Projects can advise people and it is often useful to have a project to give evidence that an approach is successful and could be used more broadly. However, one problem with specific projects is that they come to an end and then often the benefits disappear. Integrating approaches across a whole authority and incorporating all the services that are involved, whether they are in the third sector or the independent sector, is crucial to developing more consistency and better outcomes for young people.

Marco Biagi

That pre-empts two of my questions, which were about sustainability and whether the project-based approach gets in the way of linkages, which are so important. Do you agree that there has been a great dependency on the project-based approach?
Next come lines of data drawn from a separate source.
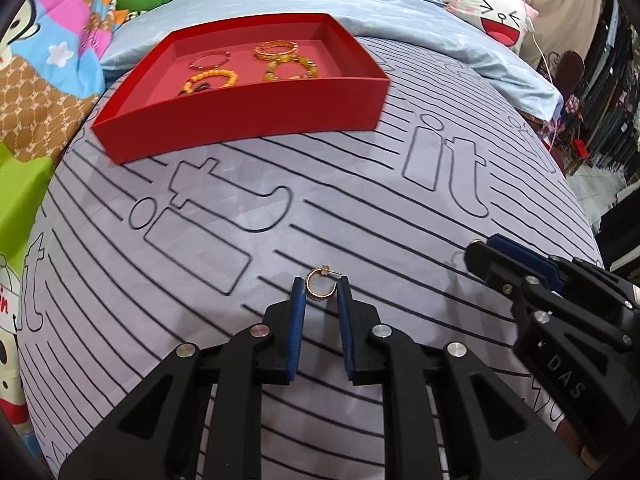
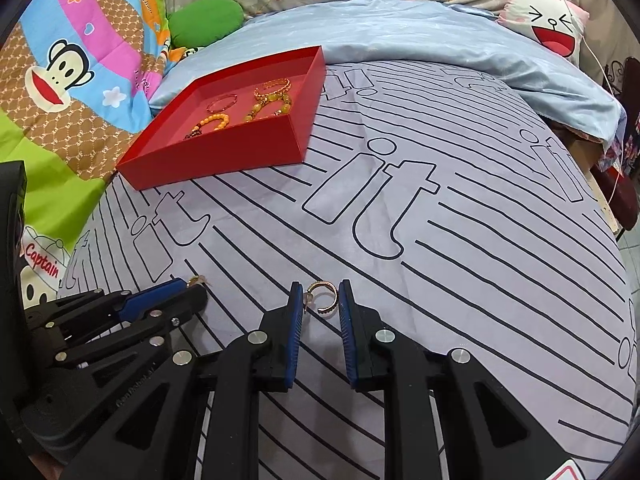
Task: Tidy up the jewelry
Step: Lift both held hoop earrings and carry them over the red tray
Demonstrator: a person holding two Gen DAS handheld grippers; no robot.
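Note:
A small gold hoop earring (image 1: 309,285) stands between the blue pads of my left gripper (image 1: 321,286), which is shut on it just above the striped bedspread (image 1: 360,208). My right gripper (image 2: 321,294) is shut on a second gold hoop earring (image 2: 334,294) in the same way. Each gripper also shows in the other's view, the right gripper (image 1: 480,250) at the right and the left gripper (image 2: 194,290) at the lower left. A shallow red tray (image 1: 240,120) lies farther back on the bed and holds several bead and gold bracelets (image 1: 276,50).
A light blue quilt (image 2: 420,36) is bunched behind the tray. A cartoon monkey blanket (image 2: 60,80) and a green cushion (image 2: 204,20) lie at the left. A rabbit-face pillow (image 2: 548,28) sits back right, and the bed's edge drops off at the right.

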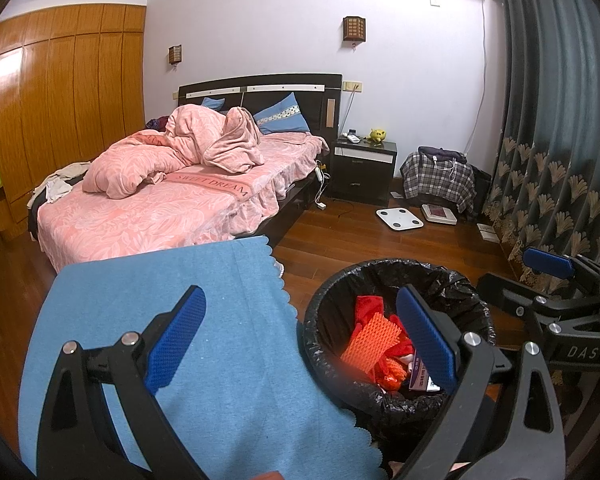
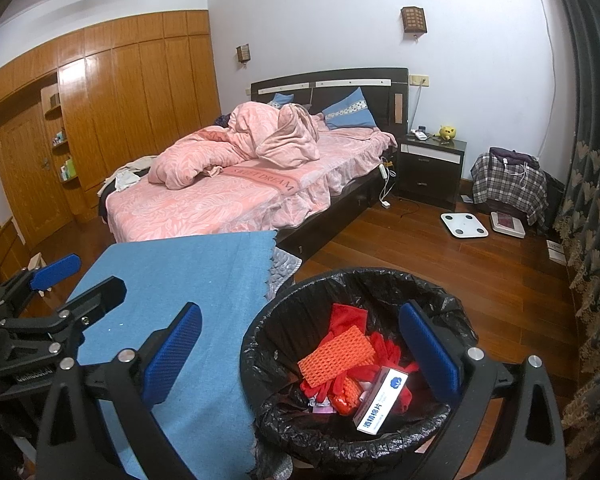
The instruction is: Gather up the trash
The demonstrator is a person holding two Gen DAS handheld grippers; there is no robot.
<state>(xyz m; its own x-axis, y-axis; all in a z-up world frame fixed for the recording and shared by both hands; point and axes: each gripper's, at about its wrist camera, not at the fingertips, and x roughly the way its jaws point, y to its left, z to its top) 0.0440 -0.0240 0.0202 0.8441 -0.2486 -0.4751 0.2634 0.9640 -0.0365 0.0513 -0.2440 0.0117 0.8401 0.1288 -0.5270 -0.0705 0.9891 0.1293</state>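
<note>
Your left gripper has its jaws spread wide and empty, one finger over the blue cloth, the other over the trash bin. Your right gripper is spread and empty too. The bin sits just beyond and below your right-hand jaws, its black liner holding orange foam netting, red scraps, and a white-and-blue box lying nearest the right finger.
</note>
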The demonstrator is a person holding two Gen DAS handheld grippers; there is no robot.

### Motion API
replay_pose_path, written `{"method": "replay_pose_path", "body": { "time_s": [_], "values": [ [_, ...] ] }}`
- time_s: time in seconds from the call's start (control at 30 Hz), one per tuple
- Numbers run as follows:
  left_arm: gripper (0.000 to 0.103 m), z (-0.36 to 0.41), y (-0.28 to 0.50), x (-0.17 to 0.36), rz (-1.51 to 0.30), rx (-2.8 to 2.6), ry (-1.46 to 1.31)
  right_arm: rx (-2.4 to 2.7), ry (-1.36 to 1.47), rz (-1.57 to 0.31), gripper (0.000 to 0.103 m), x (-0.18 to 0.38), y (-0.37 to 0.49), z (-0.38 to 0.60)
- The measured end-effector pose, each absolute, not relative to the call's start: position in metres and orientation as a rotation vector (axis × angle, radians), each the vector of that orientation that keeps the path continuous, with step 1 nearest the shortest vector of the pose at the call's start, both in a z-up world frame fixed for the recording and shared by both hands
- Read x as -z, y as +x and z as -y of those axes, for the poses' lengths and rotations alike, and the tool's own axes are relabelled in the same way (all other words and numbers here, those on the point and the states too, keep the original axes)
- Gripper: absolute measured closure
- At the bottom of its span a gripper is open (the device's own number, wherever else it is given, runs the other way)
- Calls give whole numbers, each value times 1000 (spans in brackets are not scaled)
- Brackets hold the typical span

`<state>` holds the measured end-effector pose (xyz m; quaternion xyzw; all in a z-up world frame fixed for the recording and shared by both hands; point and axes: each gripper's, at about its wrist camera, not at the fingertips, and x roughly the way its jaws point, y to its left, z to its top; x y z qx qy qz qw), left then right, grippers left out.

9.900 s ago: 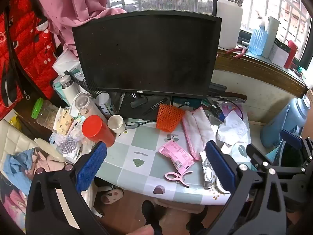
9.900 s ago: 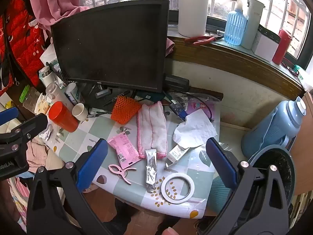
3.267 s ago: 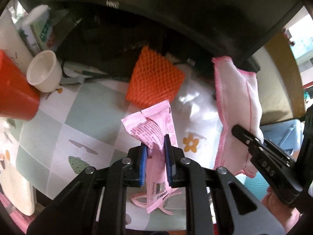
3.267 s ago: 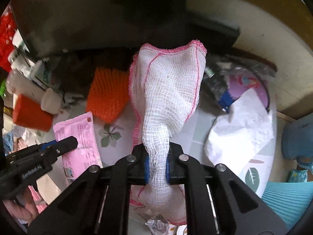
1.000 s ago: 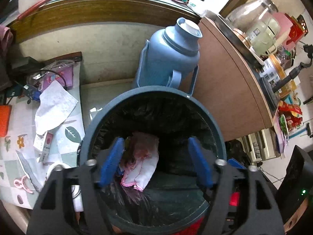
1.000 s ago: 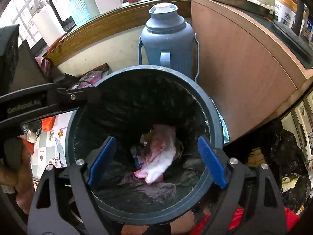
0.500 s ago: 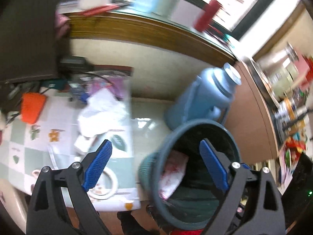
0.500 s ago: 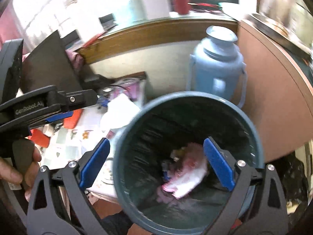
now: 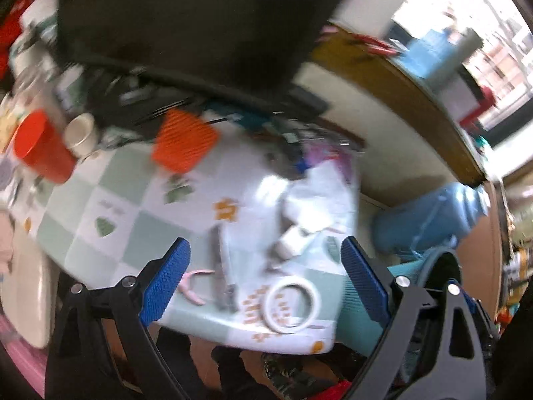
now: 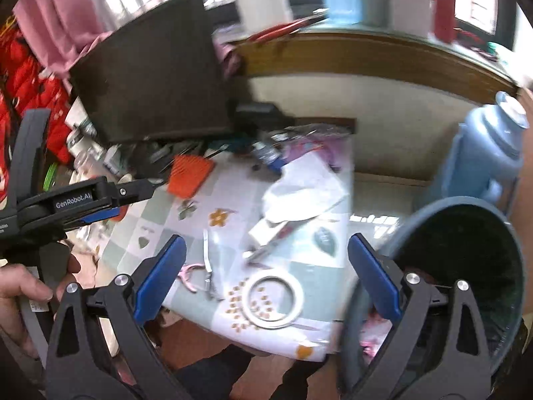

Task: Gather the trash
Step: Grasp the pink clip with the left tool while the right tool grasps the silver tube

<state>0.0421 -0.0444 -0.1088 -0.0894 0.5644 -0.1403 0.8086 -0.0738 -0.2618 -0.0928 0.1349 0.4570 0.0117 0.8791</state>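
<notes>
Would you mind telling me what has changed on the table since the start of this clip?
The pink packet and the cloth were picked up and dropped into the bin; both tools, left and right, are open again above the table. The tape ring, orange net and red cup stayed put.

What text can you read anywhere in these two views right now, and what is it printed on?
"GenRobot.AI": white lettering on the black body of the left hand-held gripper, seen in the right wrist view.
Small box on the table: its print is too blurred to read.
Items behind the red cup: labels are blurred, unreadable.
Nothing else legible in either view.
</notes>
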Motion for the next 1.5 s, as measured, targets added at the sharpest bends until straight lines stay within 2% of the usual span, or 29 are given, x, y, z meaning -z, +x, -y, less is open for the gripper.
{"method": "replay_pose_path", "body": {
  "time_s": [0.37, 0.8, 1.5],
  "values": [
    [14, -39, 44, 179, -1345, 153, -267, -115, 213, -1088, 6, 141, -38, 195],
    [14, -52, 41, 221, -1422, 100, -268, -152, 173, -1161, 6, 170, -6, 163],
    [14, -48, 46, 318, -1631, -150, -463, -128, 177, -1328, 6, 255, 58, 153]
  ]
}}
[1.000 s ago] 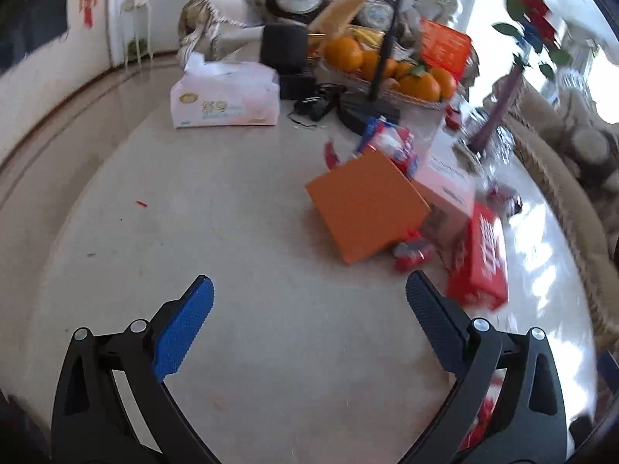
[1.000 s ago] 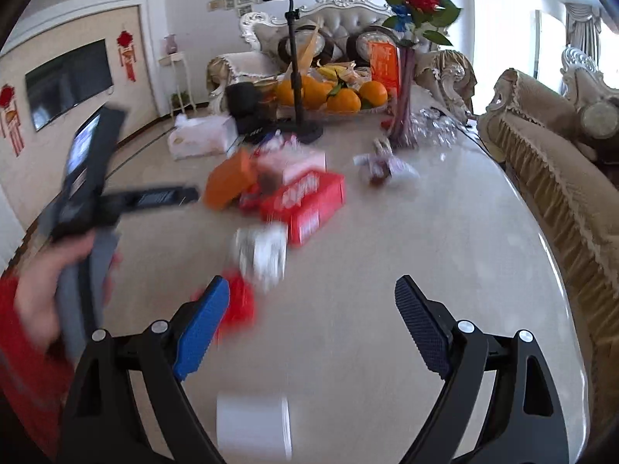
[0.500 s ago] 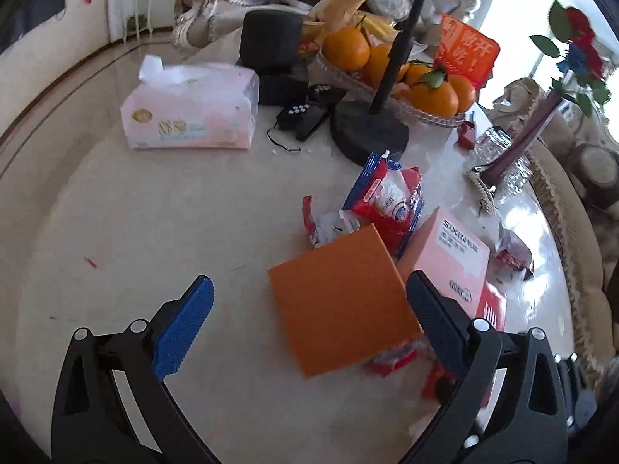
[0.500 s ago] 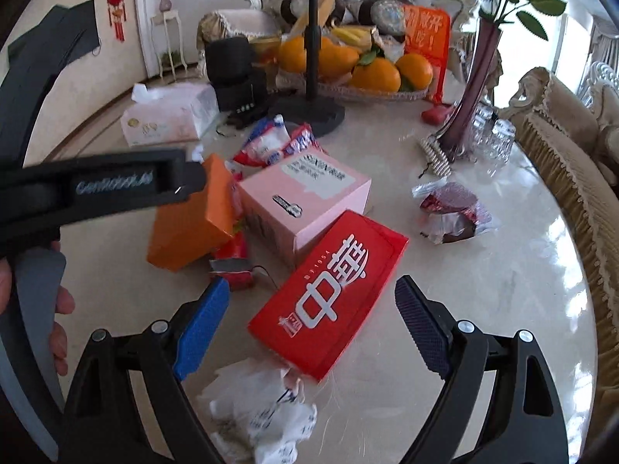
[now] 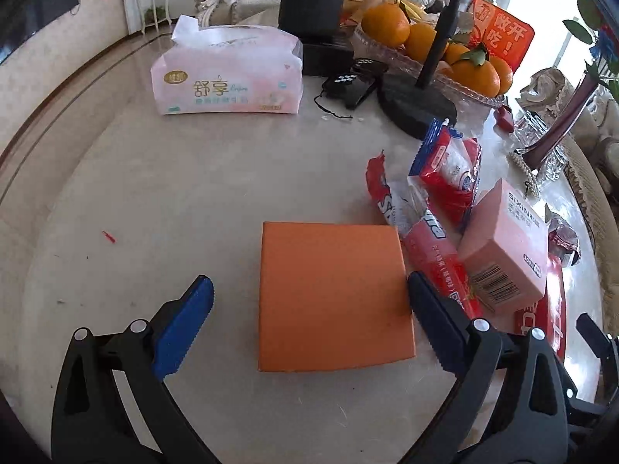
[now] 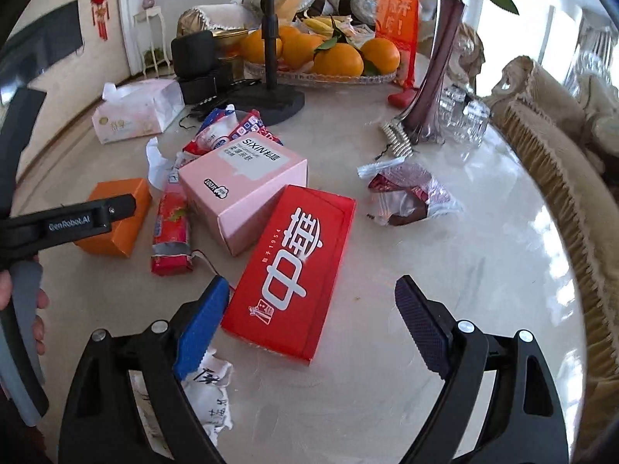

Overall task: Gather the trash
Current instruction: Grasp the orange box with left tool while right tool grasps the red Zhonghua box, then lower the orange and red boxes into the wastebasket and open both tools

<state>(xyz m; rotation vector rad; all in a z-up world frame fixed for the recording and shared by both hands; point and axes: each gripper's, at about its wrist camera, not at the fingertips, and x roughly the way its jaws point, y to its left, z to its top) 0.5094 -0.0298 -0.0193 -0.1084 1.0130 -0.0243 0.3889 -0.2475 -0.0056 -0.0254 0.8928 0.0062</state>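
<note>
The left claw (image 5: 309,301) hangs spread wide over the orange box (image 5: 332,297), which lies flat on the desk (image 5: 174,201) between its fingers, untouched. The right claw (image 6: 311,301) is also spread apart, its fingers either side of the near end of the red carton (image 6: 294,266). A pink box (image 6: 243,189) leans just beyond.

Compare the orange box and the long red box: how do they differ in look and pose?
The orange box is plain and nearly square; the long red box is longer and carries big white characters. The orange box lies apart from the pink box; the long red box touches it. Both are cardboard-like and closed.
</note>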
If so, why is that, given that none of you seems to have a great deal of time for that approach?

Sara Lurie

One issue about the project-based approach is to do with sustainability. When something is embedded and is no longer a project but a way of working, that changes the focus. It is no longer a project that came and went; it is a different way of working and thinking. With several projects, whether on reading, maths or sports, much of the success has to do with the engagement and the time that is spent. Some of that time is spent tutoring, but is it the tutoring that made the difference or the quality of the relationship with that individual and having somebody who believes that a child can succeed? Part of the benefit is the cultural shift that sometimes happens as a result of those projects. However, the sustainability issue needs to be addressed. I am not saying that it is wrong to have projects, as there are some excellent ones, but they need to be embedded in practice holistically.

Phil Barton

One problem with projects is that they tend to be seen as a local solution or a solution to a particular issue. In recent times, a number of bodies have recognised that authorities and the Government need to take a bigger view and commission services on a wider scale. Projects tend to mean local solutions. They may well become embedded, but they live in the locality and then end. We have to take a wider view of commissioning. Authorities have to consider the needs of young people in their area on a wider basis rather than just a local basis.

11:45

Are there any non-financial obstacles to that jump from project to embedded practice? It goes without saying that there are financial obstacles.

Sara Lurie

It is that cultural shift—a different way of thinking.

Liz Smith

In the previous evidence session, it was pointed out to us that we are pretty good at analysing the problems but perhaps not always as good at measuring the outcomes. Are there good qualitative measures of the effectiveness of indirect benefits for parents and carers, for example help with looking after the finances of the household and with parenting and so on?

Bryan Evans

Yes, and they have been around for quite a while. The Department of Health’s guidance came out in about 1994. There are about seven or eight measurement tools that can be used.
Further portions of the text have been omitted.